Os serviços de saúde que temos

“ …Como é possível responder com atenção, humanidade, acuidade e qualidade a tantos doentes, com as mais variadas queixas, patologias e necessidades. (…) em dias de maior enchente não há condições para atender os doentes, nem macas suficientes (…) “ …queremos auscultar um coração, mas o ruído de fundo parece o de uma discoteca! Necessitamos de medir a tensão arterial e temos de ir, em verdadeira gincana, entre cadeiras e macas, buscar um aparelho que, muitas vezes, não existem em número suficiente! Palpamos abdomens com doentes sentados porque não há um lugar apropriado para os deitar! É necessária uma glicemia capilar mas, no meio da confusão, já ninguém sabe onde está máquina! É importante administrar um medicamento ou colher sangue para análises, mas os enfermeiros estão sobreocupados! É preciso transportar um doente à ecografia, mas não há auxiliares disponíveis! Etc., etc…

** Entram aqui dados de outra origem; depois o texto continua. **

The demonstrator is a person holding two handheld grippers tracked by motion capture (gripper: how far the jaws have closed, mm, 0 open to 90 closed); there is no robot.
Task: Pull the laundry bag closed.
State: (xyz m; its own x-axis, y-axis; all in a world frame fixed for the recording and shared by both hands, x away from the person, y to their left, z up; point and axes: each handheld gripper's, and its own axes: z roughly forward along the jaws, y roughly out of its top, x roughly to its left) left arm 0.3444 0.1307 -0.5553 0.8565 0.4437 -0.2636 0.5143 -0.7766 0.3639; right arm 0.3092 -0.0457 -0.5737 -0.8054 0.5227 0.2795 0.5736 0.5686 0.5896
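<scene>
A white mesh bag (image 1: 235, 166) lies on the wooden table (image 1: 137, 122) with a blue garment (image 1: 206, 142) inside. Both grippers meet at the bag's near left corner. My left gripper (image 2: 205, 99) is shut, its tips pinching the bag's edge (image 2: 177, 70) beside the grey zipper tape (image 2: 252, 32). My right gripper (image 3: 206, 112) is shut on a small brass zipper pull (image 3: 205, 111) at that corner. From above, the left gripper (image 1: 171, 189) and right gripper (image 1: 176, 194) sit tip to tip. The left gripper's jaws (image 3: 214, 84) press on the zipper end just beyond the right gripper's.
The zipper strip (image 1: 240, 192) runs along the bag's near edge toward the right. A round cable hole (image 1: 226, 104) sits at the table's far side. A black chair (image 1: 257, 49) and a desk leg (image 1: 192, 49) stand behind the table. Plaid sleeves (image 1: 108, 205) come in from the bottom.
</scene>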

E acrescenta o médico. “ Em meu nome pessoal e no dos médicos, reclamo das condições em que somos obrigados a trabalhar …nestas condições seguramente que não podemos evitar erros …e não nos podem ser assacadas responsabilidades, neste ou noutros serviços de urgência de qualquer instituição de saúde”.

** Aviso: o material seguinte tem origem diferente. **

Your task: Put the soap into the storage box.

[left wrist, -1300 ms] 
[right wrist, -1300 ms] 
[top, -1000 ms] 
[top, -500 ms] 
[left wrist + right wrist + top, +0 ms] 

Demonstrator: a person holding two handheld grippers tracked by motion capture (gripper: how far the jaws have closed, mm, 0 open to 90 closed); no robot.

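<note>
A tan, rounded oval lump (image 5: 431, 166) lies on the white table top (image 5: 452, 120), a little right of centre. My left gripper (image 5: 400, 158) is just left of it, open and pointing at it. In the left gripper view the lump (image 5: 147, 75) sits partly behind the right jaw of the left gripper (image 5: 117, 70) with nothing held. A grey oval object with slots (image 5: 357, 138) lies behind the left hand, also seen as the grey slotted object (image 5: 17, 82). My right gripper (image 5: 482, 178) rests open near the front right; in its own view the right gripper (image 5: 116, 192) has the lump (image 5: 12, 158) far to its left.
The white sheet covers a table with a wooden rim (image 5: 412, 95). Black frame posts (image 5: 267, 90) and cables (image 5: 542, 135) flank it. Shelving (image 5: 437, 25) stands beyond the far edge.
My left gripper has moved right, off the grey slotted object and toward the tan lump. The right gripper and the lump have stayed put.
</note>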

E de quem é a responsabilidade, pergunto eu! Dou a palavra ao médico.

“… de
quem fecha os serviços de atendimento permanente nos centros de saúde sem alternativas efectivas;
quem pretende encerrar serviços de urgência sem uma reforma profunda do Sistema de Saúde;
quem desorganiza serviços de saúde com a contratação de empresas de mão-de-obra médica desligada da respectiva instituição;
quem não cuida de criar mecanismos de assistência aos idosos que dispensem o recurso sistemático à urgência hospitalar;
quem não investe a sério em verdadeiros cuidados de saúde paliativos;
quem se preocupa mais com o orçamento do que com os doentes;
quem não tem conhecimento suficiente para introduzir reformas racionais e não racionamento cego;
quem não dimensiona os recursos técnicos e humanos de forma dinâmica em função das necessidades;
quem não resolve os constrangimentos ao fluxo de doentes;
quem concede tolerâncias de ponto sem cuidar de mecanismos de compensação e rotatividade (só para as greves é preciso assegurar serviços mínimos?);
quem governa deficientemente que assuma integralmente as suas responsabilidades!
…Basta!”

(excerto de um artigo de opinião no Público de hoje, da autoria do Presidente da Secção Regional do Centro da Ordem dos Médicos, Dr. José Manuel da Silva, médico especialista de Medicina Interna, nos HUC, Hospitais da Universidade de Coimbra, na sequência de uma carta ao director clínico dos HUC e da sua própria experiência nos serviços de urgências).